_Try it:_ For every line in the data below that contains "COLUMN", copy the line.

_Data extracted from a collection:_
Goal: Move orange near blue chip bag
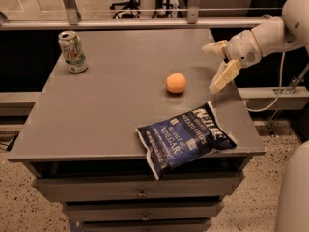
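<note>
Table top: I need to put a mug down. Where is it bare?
Widest bare patch: between the soda can and the orange, down to the front left corner. Crowded at right: the open gripper hangs beside the orange, chip bag just in front.

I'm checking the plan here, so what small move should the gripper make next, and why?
Probably ease the open gripper left toward the orange: it holds nothing, hangs right of the fruit, and the orange lies apart from the blue chip bag.
</note>
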Robot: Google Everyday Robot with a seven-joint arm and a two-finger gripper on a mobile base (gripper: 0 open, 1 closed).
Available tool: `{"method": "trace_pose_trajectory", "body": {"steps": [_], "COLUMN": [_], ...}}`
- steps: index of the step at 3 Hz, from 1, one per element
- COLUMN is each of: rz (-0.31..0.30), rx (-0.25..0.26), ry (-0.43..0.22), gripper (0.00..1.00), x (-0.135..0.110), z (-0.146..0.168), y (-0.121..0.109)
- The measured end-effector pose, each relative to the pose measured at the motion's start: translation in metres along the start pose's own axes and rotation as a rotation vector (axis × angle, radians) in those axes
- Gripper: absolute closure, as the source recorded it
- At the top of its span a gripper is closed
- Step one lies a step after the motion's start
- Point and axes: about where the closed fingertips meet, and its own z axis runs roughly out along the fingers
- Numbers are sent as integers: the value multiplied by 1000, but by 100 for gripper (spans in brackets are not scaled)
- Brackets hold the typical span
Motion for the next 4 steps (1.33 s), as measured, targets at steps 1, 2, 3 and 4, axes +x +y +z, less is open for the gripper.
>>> {"method": "trace_pose_trajectory", "body": {"steps": [1,2,3,4], "rz": [-21,-48,-72,-92], "rx": [-23,-60,-78,-57], "ry": [-48,-110,-120,-57], "gripper": [0,0,0,0], "x": [-13,-42,-64,-68], "z": [16,39,59,78], "y": [-2,5,17,27]}}
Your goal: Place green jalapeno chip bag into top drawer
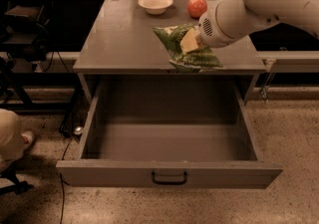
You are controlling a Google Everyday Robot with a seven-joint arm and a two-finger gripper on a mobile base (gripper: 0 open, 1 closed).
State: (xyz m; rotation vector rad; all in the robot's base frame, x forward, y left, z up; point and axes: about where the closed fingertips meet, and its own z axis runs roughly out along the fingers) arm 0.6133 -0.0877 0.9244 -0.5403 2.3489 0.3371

_Answer for the task:_
Available tool: `{"method": "trace_pose_trajectory", "body": {"steps": [_], "COLUMN": [_], ...}}`
- COLUMN is each of: rz (-0.31..0.30), rx (-0.25..0.26), ry (-0.43..0.22), gripper (0.00..1.00), x (-0.135..0.110), z (-0.146..0.168), y (-0.121..0.109)

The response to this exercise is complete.